Managing a utility fleet is no easy task. Costs are constantly fluctuating, customer expectations are through the roof and Mother Nature is forever hanging around trying to make your job and that of your drivers even more of a challenge.
Gaining control over your fleet operations is key to easing many of your managerial “headaches” and can also be key to profitability and your bottom line.
One solution to help you gain more control, and one that is considered by many in the industry to be an invaluable technology for fleets is telematics—specifically a fleet-wide telematics system.
Ask around and fleet managers will tell you that implementing a telematics system for their fleet was one of the best business decisions they ever made. Ask others and they may tell you they did their homework and found that the benefits did not justify the costs or that it was just not for them.
So who are you to believe?
Telematics is a “mash-up” of the words telecommunications and informatics. In terms of your fleet it means sending, receiving and storing information about a vehicle through a combination of a GPS and an electronic GPM (Global System for Mobile Communications) device that’s installed in the vehicle and communicates with the user and web-based software.
A telematics system provides up-to-date information such as location data and vehicle status, including vehicle startup and shut down, idling status and speed. Knowing this information can help you:
- Increase productivity
- Ensure compliance
- Reduce labor costs
- Realize fuel savings
- Improve customer satisfaction
- Reduce operating expenses
- Lessen unauthorized vehicle use
- Improve driver safety
But Is Telematics for You?
While the benefits of a telematics system can help boost a fleet’s bottom line, deciding if one would be beneficial to your fleet’s bottom line and provide value to your operations is another question entirely.
Just as you would not buy a vehicle or sign a contract with a fuel provider without doing some considerable legwork, deciding whether to implement a telematics system is no exception.
Identifying your business challenges, setting criteria and testing a few systems to see what works for your fleet is the best way to make an informed decision and one that you can justify to your management team and/or your drivers—no matter which direction you go.
Criteria and Communication
With your business challenges identified, the next step is doing research, including talking to management and other key stakeholders to determine the system features needed to meet your business challenges.
There are many telematics providers in the marketplace and many system options, so it’s important when speaking with a potential provider to share with them all the information you have gathered.
For example, it may appear that a particular system may not have a feature you require. By addressing that with a potential provider, you may find that their system can be customized to your specifications.
Also, know that you are getting what you pay for. Selecting a system just because it’s the least expensive could mean you are meeting only a few of your challenges—if any—which could prove both a waste of your time and dollars.
Utility Fleets and Telematics Providers
When speaking with potential providers, it is especially important for utility fleets to choose a telematics provider that is on the job 24/7/365 since technical support issues can occur when your fleet is on the road—meaning at all hours.
Equally important is a provider that has exceptional customer support and account management. If they don’t offer training on the system for you, your drivers and back office or don’t have the capabilities for video conferencing or meeting with you in person, you won’t be getting the greatest ROI—so scratch them off your list and move along.

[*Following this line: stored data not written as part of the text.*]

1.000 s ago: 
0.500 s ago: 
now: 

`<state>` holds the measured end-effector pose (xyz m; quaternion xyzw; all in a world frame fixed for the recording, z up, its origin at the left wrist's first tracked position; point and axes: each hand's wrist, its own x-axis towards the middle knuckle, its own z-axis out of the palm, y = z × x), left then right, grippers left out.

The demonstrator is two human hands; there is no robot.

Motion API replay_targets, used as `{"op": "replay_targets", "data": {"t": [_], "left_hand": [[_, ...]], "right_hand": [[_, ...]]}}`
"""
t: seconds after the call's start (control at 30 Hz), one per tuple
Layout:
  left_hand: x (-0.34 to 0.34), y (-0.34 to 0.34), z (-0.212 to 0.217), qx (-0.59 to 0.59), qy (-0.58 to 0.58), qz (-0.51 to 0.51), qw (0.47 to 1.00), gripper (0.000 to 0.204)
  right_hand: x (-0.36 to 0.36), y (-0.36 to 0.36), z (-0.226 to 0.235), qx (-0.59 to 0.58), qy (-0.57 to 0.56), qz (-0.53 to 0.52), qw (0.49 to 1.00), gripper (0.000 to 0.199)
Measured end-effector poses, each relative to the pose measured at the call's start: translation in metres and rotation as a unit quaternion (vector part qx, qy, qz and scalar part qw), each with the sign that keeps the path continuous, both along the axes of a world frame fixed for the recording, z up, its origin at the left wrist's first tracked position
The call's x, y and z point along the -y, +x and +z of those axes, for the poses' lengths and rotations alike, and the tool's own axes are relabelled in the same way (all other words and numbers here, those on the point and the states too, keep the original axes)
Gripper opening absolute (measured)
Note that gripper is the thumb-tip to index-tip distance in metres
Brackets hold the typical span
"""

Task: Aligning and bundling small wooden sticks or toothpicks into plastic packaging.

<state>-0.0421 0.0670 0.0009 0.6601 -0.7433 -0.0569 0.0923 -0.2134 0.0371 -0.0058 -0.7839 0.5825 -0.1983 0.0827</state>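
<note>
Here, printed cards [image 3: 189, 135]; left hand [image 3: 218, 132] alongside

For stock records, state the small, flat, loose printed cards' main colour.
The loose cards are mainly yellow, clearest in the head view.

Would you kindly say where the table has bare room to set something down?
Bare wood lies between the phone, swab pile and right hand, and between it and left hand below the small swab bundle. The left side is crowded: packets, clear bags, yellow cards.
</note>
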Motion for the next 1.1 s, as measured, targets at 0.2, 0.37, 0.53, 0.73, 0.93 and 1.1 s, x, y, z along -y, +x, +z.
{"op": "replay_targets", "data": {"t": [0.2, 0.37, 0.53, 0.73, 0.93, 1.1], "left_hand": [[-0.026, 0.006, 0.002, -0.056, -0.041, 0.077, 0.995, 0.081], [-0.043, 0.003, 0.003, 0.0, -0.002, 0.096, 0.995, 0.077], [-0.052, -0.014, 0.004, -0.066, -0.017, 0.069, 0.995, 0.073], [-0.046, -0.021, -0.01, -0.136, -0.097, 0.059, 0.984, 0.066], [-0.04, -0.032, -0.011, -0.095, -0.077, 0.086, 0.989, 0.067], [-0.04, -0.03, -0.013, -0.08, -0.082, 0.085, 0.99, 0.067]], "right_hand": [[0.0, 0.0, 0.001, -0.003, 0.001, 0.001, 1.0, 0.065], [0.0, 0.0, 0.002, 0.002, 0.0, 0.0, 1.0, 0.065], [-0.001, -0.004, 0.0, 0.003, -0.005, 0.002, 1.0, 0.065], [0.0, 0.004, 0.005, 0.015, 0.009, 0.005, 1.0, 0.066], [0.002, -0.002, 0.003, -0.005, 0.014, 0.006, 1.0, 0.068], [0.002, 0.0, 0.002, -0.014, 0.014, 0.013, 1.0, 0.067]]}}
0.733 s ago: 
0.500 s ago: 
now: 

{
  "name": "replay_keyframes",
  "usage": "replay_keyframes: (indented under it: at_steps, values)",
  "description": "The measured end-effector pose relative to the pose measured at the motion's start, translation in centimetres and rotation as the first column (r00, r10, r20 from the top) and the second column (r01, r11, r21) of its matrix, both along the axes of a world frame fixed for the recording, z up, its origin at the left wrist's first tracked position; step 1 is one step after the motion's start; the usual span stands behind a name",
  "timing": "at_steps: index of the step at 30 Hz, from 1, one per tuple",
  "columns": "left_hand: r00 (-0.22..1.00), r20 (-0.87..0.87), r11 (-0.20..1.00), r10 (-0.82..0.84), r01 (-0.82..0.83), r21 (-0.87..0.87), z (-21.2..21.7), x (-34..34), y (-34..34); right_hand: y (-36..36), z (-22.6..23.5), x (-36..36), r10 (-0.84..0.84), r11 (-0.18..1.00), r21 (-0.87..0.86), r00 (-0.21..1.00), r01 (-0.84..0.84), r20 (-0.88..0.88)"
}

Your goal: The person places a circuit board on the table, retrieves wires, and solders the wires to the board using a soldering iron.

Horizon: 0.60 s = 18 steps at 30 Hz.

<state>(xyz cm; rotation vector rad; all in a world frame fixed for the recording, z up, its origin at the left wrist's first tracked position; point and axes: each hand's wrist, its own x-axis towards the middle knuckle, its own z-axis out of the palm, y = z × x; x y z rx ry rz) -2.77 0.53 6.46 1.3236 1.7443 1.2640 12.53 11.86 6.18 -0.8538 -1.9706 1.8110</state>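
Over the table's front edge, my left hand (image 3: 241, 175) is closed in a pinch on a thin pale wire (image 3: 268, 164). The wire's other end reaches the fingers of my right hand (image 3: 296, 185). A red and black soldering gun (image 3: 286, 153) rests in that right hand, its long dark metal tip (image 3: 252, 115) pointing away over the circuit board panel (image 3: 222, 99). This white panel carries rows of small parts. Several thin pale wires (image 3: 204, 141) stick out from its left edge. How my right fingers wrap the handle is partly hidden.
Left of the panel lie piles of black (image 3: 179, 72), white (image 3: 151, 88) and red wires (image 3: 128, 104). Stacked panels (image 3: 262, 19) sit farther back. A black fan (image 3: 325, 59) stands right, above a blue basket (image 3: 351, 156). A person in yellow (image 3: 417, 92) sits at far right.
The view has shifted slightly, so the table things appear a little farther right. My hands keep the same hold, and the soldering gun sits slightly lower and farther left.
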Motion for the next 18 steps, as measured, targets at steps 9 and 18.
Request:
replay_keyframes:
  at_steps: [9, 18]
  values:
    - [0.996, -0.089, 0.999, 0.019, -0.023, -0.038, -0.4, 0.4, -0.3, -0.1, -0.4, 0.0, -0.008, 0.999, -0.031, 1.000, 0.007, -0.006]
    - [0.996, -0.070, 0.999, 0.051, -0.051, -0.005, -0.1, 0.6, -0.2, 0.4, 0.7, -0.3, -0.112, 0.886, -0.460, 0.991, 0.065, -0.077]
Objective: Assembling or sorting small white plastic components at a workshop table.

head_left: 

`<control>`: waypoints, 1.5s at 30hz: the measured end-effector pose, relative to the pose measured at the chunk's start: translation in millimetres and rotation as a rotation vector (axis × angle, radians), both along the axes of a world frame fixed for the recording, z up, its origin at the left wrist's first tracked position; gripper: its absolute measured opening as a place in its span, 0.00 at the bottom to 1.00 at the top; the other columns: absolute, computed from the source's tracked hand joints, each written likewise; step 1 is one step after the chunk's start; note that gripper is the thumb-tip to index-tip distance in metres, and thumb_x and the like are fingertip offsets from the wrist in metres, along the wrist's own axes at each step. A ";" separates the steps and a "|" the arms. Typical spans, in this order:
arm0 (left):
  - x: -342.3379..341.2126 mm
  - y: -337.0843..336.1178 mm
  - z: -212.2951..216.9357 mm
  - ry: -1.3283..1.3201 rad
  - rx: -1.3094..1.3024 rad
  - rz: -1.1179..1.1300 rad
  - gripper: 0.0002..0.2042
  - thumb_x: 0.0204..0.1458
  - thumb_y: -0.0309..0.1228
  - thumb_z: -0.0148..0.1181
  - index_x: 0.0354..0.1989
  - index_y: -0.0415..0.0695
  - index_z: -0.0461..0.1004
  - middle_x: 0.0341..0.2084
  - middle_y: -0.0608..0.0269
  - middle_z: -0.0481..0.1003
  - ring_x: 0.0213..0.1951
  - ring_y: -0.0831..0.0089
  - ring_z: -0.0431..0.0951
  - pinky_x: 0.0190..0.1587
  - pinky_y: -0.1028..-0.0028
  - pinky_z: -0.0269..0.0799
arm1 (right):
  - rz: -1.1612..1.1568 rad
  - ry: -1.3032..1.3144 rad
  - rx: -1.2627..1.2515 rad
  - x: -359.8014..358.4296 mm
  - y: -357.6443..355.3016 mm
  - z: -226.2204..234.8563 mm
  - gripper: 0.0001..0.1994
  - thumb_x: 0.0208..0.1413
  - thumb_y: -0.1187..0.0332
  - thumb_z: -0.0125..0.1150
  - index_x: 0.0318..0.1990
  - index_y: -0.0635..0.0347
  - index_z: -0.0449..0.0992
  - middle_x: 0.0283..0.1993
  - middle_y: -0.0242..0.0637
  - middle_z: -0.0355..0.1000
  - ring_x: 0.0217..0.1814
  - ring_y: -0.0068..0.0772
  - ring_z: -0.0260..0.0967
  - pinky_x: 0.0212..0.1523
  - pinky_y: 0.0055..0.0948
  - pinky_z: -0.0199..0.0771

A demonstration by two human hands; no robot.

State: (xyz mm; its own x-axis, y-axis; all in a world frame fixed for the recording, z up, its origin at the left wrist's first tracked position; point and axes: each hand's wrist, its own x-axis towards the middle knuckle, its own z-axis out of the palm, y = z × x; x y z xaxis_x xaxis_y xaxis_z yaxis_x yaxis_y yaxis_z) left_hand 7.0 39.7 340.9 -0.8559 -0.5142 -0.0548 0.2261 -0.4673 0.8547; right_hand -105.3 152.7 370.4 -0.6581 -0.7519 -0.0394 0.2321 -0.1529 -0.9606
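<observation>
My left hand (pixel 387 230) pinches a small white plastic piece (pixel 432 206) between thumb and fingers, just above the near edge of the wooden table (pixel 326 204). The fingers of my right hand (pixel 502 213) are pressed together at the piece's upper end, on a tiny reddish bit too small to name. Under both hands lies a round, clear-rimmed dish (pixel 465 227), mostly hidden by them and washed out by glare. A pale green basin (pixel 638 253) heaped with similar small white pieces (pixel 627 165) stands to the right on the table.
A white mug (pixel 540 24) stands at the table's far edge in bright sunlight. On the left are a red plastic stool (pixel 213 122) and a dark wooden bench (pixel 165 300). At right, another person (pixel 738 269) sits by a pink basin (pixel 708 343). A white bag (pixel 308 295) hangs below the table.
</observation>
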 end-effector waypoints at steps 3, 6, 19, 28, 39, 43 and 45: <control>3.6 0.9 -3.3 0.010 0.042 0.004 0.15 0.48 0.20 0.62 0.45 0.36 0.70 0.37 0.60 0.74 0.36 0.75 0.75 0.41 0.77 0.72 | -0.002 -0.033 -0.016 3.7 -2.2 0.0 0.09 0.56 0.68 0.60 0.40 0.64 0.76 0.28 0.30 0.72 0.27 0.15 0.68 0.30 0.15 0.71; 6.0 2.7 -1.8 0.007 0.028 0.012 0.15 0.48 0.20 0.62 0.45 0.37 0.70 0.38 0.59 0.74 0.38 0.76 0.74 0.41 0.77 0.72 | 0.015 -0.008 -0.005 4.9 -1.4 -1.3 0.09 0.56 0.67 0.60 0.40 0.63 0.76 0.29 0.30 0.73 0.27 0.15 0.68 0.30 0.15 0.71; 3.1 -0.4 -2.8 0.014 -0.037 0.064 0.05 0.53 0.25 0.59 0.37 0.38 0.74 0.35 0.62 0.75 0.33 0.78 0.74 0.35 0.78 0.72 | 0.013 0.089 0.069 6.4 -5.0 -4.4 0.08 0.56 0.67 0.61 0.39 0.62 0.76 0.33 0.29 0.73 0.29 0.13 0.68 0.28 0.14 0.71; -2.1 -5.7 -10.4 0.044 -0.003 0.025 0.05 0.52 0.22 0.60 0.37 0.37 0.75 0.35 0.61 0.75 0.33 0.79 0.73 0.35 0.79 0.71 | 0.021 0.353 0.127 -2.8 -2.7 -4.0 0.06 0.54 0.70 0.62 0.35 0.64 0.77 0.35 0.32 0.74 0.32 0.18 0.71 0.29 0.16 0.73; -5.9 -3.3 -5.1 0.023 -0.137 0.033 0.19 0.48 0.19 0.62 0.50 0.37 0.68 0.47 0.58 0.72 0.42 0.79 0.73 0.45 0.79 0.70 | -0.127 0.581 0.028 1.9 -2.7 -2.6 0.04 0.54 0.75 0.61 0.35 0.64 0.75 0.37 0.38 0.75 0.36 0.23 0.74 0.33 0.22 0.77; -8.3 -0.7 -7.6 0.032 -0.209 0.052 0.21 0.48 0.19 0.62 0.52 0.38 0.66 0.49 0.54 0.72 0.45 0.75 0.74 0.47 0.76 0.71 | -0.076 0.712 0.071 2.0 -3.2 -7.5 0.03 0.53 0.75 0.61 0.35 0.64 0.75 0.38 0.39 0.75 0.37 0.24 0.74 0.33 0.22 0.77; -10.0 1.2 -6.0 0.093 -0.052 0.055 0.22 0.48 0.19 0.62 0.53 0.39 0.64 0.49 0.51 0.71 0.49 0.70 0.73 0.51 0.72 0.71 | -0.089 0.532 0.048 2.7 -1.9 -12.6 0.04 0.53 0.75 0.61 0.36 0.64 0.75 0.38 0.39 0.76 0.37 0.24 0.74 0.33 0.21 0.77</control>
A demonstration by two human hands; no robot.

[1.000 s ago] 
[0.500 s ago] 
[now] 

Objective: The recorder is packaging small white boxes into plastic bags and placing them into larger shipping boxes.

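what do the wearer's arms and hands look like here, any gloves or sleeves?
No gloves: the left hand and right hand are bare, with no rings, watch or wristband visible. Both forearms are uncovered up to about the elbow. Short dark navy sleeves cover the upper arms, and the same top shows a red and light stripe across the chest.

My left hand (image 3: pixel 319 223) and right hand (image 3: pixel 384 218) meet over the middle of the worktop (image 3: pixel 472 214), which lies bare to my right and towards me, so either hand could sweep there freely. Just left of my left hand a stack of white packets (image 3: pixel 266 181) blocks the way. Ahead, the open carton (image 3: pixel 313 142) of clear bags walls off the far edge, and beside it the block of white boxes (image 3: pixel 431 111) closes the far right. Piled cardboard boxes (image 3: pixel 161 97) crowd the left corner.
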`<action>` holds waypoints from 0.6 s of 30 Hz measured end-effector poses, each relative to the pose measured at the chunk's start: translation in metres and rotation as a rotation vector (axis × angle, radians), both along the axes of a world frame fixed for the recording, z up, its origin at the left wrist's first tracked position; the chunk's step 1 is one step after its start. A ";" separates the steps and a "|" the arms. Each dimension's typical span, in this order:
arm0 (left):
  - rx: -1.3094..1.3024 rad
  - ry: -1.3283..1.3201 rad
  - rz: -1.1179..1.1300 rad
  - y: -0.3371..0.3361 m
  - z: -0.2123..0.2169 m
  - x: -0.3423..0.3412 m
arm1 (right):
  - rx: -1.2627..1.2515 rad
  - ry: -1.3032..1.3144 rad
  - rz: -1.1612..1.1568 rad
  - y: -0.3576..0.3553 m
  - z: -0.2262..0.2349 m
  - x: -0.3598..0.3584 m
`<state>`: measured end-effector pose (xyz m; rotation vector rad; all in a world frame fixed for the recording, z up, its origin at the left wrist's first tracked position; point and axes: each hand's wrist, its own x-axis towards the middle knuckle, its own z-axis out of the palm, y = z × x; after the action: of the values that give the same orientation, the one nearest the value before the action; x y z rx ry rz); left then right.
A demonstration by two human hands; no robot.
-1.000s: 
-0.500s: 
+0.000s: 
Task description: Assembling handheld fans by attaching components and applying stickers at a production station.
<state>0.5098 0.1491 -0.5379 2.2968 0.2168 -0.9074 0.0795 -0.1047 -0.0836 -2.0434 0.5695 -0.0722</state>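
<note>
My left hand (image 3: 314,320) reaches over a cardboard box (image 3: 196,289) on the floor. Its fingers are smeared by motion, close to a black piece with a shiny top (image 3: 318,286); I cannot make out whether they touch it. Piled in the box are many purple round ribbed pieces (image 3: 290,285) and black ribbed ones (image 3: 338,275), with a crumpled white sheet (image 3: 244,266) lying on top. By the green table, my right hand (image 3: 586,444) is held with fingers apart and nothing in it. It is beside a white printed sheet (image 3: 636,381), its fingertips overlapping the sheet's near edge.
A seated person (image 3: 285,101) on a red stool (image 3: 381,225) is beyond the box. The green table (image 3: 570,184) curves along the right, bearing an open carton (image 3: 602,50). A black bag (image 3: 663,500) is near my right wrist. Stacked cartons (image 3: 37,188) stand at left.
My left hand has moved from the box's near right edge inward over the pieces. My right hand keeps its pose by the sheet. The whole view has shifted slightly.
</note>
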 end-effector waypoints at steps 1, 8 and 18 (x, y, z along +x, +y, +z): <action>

Taking Telematics For a Test Drive
With business challenges identified and criteria established, it’s time for the rubber to meet the road, so you can get the facts and information to support whether or not a telematics system is right for your fleet.
Does a potential telematics system meet your business challenges? Does it help generate revenue? The only way to know is to test a system to see if the software and the service are inline with your business objectives.
Although a system may meet your challenges, keep in mind it is also important for it to be:
- Easy to use and navigate
- Reliable and perform as promised by the provider
Testing various telematics systems is the best way to gather the information and data you need to determine both ROI and the bottom line benefits down the road. It can provide answers to help you whittle down the potential provider pool, give you the confidence that you have conducted your research thoroughly, and provide assurance that you have made the best decision possible.